(II) Assuming a constant pressure gradient, if blood flow is reduced by 65%, by what factor is the radius of a blood vessel decreased?

When a fluid flows through a circular tube, then the pressure difference is determined using Hagen-Poiseuille’s Law.

The expression for the pressure change is given by,

\(\Delta P = \frac{{8\eta QL}}{{\pi {r^4}}}\)

Here, \(\Delta P\) is the pressure difference, \(\eta \) is the viscosity of the blood and \(L\) is the length of the blood vessel.

The initial volume blood flow is \({Q_1}\).

The final volume blood flow is \({Q_2}\).

The reduction in the volume blood flow is, \(\frac{{{Q_2} - {Q_1}}}{{{Q_1}}} = - 0.65\).

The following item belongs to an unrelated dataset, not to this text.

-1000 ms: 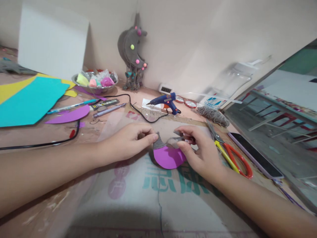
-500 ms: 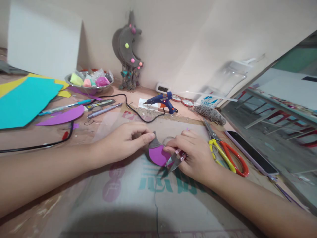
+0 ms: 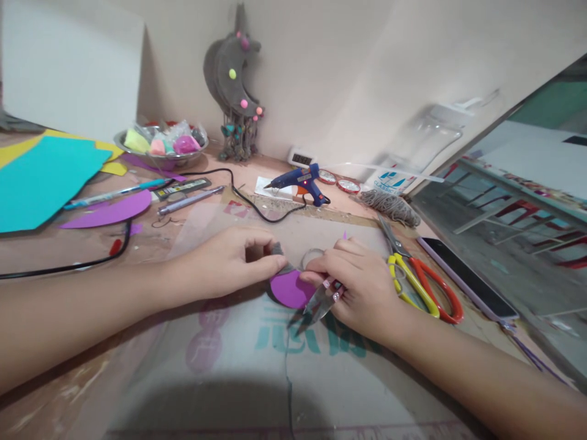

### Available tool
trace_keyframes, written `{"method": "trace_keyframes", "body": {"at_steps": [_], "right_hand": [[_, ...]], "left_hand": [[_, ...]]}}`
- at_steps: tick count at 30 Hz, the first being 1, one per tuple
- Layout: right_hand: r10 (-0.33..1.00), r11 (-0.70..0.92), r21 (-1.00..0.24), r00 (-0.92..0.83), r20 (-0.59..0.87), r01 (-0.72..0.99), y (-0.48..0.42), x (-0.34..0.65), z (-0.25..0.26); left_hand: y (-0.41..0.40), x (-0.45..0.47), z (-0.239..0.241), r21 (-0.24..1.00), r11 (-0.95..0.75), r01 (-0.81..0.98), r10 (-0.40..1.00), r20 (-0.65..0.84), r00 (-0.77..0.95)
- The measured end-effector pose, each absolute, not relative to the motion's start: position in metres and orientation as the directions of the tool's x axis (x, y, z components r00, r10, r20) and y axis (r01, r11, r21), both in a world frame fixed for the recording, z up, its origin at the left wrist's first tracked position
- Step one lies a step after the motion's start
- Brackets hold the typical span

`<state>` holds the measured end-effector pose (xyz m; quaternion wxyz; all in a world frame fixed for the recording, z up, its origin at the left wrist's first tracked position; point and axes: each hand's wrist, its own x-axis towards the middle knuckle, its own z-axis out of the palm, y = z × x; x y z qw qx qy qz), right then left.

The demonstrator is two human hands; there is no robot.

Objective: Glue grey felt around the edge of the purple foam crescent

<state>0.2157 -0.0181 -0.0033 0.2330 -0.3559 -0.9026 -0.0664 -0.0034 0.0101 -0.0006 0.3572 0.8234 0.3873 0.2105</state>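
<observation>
My left hand pinches a rounded purple piece between thumb and fingers at its upper left. Grey yarn covers the top of that piece, by my thumb tip. Across from it, my right hand is closed around thread snips, whose blades point down and left out of the palm. The right thumb and forefinger are pressed together at the piece's right edge, with a thin greyish loop above them. A strand of yarn runs down over the printed sheet beneath.
A blue glue gun stands behind my hands, its black cord trailing left. Scissors, a phone and a grey yarn skein lie to the right. Left are a turquoise sheet, pens and a metal bowl.
The purple piece and my left hand have shifted slightly left, and the gap between the two hands looks a little wider. The view has tilted slightly. Both grips stay the same.
</observation>
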Motion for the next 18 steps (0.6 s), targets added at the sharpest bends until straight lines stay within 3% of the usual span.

The initial radius of the blood vessel is \({r_1}\).

The final radius of the blood vessel is \({r_2}\).

Using the Poiseuille’s law, the expression for the reduction in the volume flow of the blood is given by,

\(\begin{array}{c}\frac{{{Q_2} - {Q_1}}}{{{Q_1}}} = - 0.65\\{Q_2} = - 0.65{Q_1} + {Q_1}\\{Q_2} = 0.35{Q_1}\\\frac{{\Delta P\pi {r_2}^4}}{{8\eta L}} = 0.35 \times \frac{{\Delta P\pi {r_1}^4}}{{8\eta L}}\end{array}\)

Solving the above expression,

\(\begin{array}{c}{r_2}^4 = 0.35{r_1}^4\\{r_2} = 0.7692{r_1}\\\frac{{{r_2}}}{{{r_1}}} - 1 = 0.7692 - 1\\\frac{{{r_2} - {r_1}}}{{{r_1}}} = - 0.231\end{array}\)

The negative sign represents the decrease in the radius of the blood vessel and it can be written as,

\(\frac{{{r_2} - {r_1}}}{{{r_1}}} = - 23.1\% \)

Thus, the radius of the blood vessel decreases by a factor of 23.1%.